A grand leap of imagination on your part, methinks. Whatever are you thinking? And you think others are jumping off the deep end with Missouri rules?

If you vote in the same election that I do, I expect you to prove: (1) who you are, (2) that you belong in the same precinct as me, and (3) that you are not a felon or other person legally deemed ineligible to vote.

If you and I do that, then no one...should be allowed to prevent our vote.

(Oh, and for heaven's sake, follow the directions on the ballot. I do, but if I didn't I would, not you. If you don't follow directions, or ask for help (ALWAYS available!!!), tough buzz as far as your ballot is concerned. Ain't my fault and ain't our fault. You disenfranchised yourself. Look to yourself.)

(Report Comment)
Corey Parks February 14, 2011 | 9:39 p.m.

a photo non driver license is like 7 bucks. I am sure people can pony up. How do the poor get assistance without and ID and how to the old get SS without ID? Just who is being left out? The poorest of the poor in the US seem to always have a car and cable and cell phone. All of which I had to have a ID to purchase.

I have voted at the same church in my neighborhood for 3 years now and each and every time I am ask for my ID and the worker checks it with the sheet they have printed out in front of them. I just figured that was standard.

(Report Comment)
Ellis Smith February 15, 2011 | 12:01 a.m.

National individual identity cards (with photos) have been in use in democracies in Europe and elsewhere for years. They are used for various situations requiring identification, including voting. Nobody in the countries where they exist seems to think they're a problem.

(Report Comment)
Jimmy Bearfield February 15, 2011 | 12:26 p.m.

The whining about disenfranchisement reminds me of the whining that led to the Motor Voter law about 20 years ago. If you can't figure out how and where to register to vote, you probably don't have the intellect necessary to cast an informed, reasoned vote. Ditto if you won't bother to get an ID.

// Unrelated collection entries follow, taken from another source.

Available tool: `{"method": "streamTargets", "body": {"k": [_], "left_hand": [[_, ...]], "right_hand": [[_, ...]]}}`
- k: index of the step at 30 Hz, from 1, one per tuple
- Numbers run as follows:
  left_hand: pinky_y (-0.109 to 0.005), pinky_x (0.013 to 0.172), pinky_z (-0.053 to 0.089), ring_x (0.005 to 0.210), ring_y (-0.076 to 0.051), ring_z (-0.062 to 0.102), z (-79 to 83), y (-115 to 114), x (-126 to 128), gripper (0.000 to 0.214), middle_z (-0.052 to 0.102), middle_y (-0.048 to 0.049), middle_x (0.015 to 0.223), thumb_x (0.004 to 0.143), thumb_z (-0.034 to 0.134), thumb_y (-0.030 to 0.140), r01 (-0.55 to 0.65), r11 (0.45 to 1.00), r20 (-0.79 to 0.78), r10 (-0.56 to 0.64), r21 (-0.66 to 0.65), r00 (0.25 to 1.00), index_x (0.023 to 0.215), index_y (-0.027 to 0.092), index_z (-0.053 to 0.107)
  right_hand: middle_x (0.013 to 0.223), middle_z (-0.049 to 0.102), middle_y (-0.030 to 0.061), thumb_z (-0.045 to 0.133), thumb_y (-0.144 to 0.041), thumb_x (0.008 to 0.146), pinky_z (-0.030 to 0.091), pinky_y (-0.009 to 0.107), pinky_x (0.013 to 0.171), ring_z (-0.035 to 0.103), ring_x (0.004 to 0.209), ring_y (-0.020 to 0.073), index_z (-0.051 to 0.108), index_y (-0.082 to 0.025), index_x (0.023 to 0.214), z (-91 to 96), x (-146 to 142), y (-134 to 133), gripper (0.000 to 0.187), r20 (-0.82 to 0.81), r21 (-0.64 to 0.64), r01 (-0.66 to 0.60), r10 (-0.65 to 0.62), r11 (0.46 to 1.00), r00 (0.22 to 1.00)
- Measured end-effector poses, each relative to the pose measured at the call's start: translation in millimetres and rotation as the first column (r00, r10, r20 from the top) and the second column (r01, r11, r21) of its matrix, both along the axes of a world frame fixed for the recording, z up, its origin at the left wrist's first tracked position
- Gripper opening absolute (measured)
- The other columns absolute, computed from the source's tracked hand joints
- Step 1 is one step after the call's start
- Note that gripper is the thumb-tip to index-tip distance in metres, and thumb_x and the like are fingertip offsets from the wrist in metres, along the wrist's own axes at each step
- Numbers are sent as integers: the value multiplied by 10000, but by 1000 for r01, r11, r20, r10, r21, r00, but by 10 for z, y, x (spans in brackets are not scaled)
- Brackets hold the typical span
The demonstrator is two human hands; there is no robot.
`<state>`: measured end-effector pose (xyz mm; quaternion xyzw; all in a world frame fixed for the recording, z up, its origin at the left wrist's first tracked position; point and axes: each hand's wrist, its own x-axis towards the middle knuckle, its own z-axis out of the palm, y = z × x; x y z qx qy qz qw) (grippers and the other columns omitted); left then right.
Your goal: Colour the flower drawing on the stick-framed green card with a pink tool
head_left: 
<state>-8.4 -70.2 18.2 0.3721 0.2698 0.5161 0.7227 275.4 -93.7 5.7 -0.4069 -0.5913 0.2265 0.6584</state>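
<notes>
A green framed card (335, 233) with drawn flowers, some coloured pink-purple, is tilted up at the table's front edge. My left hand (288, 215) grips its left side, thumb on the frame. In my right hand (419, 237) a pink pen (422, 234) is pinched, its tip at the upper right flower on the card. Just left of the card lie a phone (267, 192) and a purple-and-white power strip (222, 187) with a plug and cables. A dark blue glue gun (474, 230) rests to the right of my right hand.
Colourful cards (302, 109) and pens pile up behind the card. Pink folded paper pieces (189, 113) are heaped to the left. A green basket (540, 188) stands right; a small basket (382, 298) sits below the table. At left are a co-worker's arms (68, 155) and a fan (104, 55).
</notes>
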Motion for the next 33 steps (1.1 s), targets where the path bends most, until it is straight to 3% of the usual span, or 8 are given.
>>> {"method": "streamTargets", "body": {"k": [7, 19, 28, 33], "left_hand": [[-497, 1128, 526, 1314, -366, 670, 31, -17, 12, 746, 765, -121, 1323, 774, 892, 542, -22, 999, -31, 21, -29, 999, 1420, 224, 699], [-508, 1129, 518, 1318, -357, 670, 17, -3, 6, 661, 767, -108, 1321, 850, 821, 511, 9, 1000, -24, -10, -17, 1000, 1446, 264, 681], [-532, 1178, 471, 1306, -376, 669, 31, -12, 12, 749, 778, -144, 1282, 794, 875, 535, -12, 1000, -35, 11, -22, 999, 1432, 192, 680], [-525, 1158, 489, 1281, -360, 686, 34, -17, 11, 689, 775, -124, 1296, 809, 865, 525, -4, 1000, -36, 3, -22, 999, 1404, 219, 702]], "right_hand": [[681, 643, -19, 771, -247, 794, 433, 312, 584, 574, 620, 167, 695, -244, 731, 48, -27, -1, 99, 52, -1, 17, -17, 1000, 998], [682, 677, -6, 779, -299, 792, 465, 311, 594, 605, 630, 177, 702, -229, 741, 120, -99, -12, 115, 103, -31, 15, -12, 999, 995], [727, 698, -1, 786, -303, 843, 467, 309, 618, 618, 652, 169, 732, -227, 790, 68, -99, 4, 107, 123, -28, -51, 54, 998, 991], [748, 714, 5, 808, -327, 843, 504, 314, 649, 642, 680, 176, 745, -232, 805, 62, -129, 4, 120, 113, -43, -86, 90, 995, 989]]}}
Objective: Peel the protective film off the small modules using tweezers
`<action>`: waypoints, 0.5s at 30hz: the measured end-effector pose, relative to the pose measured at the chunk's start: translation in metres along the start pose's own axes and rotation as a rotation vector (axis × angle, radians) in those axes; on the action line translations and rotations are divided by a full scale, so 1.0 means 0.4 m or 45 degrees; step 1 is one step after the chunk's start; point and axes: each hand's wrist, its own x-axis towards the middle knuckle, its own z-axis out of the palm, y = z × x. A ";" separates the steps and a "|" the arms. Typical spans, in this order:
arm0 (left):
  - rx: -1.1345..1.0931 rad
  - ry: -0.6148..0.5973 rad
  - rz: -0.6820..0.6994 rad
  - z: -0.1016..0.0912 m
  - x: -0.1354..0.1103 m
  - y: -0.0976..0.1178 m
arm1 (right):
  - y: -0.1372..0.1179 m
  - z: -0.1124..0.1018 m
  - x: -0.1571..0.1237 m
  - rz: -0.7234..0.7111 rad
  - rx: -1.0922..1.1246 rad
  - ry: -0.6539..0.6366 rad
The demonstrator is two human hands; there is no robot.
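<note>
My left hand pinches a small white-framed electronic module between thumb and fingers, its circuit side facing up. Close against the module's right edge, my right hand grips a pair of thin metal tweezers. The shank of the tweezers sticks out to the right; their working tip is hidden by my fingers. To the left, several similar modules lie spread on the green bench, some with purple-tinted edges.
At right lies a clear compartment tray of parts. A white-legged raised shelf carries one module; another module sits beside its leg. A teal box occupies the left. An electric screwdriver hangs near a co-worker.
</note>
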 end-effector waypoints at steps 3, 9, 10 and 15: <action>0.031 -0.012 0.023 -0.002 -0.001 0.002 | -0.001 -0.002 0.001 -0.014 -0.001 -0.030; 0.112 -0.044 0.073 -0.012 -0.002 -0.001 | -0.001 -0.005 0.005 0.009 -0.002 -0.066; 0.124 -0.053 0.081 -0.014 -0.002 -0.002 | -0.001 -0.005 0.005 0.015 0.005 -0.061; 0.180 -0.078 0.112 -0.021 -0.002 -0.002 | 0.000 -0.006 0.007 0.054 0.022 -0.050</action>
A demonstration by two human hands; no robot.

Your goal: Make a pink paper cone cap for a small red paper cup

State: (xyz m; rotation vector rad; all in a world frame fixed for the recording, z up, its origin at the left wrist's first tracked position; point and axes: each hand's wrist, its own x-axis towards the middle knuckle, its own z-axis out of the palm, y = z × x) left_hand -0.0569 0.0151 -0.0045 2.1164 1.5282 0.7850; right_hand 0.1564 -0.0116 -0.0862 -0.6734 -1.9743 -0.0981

It's ridiculously easy to cast a vote in someone else's name. In Boone County, for example, all you have to do is go to the clerk's Web site, look up that person's name to get his/her polling place and then go bright and early to cast a vote in his/her name.

(Report Comment)
John Schultz February 15, 2011 | 3:37 p.m.

Jimmy, if you are talking about the Fast Pass system that Wendy Noren put in place for the last election, I don't believe that she is bringing it back for future elections, at least not in that exact form.

(Report Comment)
DeAnna Noriega February 16, 2011 | 2:42 p.m.

I think one thing people forget are the people who have for one reason or another been born off the grid. They were born on a commune, were Amish or Menonite and are now shunned because they have chosen to leave that faith, were born at home as was my father. He had to have a note signed by the people present at his birth to join the army when he was nineteen to serve in the Korean war. His Apache parents feared government enough not to want to have their child listed on a roll. They remembered the days when children of native heritage were gathered up and sent to Indian schools thousands of miles from their homes in an effort to force them to assimilate by destroying their language and culture. It isn't a simple matter of paying a few dollars to acquire a photo ID if you aren't on the grid at all. I assisted a woman who had married outside the religious community where she was born and it took two years to finally get her a social security card and other ID. Her grandmother, now deceased had been the midwife at her birth. I honestly don't see why there is so much fear of thousands of voters suddenly appearing to vote when they aren't entitled too when voter turn-out is so abismal. I think this kind of legislation is a waste of time when job creation and closing tax loopholes so that we can fund necessary services go ignored.